WHAT TO WORK ON: Go through the entries below. Copy each line in which "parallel" appears.

DATA IN THIS EXERCISE:

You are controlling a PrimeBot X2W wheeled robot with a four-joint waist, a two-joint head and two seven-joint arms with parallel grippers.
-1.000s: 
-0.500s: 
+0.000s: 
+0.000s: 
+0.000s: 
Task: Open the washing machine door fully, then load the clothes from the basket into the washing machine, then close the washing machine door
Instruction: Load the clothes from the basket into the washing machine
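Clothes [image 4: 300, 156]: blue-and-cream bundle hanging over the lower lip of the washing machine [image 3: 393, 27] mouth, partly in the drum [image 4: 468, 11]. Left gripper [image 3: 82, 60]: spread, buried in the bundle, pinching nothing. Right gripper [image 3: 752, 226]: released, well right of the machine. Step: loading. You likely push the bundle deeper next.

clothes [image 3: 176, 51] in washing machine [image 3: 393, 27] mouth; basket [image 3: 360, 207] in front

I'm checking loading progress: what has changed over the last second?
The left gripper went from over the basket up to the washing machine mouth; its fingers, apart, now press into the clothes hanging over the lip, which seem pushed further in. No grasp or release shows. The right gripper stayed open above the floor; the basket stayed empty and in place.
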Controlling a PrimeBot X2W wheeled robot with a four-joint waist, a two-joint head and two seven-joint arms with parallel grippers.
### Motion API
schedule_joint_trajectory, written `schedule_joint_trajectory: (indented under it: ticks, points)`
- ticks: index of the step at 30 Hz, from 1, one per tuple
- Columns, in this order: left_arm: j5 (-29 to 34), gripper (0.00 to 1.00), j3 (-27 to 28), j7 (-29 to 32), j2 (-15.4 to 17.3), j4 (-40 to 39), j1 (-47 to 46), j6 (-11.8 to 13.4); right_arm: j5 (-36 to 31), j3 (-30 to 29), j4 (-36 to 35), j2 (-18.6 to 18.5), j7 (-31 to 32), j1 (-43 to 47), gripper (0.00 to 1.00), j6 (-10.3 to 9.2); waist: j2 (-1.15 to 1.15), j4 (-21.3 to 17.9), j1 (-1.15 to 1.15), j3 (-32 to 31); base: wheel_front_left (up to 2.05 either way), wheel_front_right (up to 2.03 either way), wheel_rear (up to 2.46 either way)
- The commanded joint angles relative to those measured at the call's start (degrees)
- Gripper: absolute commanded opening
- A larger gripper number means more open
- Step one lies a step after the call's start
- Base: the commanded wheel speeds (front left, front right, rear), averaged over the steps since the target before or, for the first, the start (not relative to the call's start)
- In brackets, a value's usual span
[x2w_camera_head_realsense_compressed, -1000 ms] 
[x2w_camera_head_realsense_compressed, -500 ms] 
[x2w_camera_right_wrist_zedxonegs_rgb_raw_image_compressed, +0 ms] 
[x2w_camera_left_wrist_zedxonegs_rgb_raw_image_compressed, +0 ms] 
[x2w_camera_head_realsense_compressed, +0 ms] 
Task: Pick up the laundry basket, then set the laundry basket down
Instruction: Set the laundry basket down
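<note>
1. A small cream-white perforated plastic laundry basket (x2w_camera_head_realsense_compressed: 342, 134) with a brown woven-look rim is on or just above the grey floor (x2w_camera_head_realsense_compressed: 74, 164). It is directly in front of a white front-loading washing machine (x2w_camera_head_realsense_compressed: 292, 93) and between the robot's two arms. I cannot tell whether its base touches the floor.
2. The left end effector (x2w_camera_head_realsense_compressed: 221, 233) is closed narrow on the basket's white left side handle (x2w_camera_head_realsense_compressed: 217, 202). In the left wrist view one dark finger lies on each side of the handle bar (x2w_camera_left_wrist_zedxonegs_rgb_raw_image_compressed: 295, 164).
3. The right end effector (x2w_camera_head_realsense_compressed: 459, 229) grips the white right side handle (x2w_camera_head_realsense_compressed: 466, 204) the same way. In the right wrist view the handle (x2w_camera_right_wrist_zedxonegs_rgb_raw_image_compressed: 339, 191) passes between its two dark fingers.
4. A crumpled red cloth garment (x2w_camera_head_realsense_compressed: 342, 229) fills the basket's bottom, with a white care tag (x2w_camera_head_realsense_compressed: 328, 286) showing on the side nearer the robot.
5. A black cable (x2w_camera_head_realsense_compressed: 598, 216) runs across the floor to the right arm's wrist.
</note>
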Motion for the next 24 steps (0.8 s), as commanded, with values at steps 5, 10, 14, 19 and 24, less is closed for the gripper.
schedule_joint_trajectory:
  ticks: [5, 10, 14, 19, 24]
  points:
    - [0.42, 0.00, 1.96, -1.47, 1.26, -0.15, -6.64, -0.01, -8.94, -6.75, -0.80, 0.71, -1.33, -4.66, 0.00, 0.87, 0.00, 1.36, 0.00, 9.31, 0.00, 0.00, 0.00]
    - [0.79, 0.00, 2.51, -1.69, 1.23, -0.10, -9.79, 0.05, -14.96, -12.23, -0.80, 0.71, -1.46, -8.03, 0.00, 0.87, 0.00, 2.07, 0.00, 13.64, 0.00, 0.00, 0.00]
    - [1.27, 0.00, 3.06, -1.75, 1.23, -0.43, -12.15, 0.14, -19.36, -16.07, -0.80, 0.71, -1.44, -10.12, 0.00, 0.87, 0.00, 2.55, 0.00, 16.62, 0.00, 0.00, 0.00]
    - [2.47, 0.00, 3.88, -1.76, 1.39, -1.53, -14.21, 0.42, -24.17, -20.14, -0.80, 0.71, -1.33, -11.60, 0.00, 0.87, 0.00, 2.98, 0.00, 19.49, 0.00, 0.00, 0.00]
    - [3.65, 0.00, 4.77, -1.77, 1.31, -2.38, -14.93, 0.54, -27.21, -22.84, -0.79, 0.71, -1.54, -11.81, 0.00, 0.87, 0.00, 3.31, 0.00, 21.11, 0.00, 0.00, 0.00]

ANSWER BOX:
You are controlling a PrimeBot X2W wheeled robot with a four-joint waist, a two-joint head and two seven-joint arms with parallel grippers.
Controlling a PrimeBot X2W wheeled robot with a four-joint waist, a two-joint head and two seven-joint arms with parallel grippers.

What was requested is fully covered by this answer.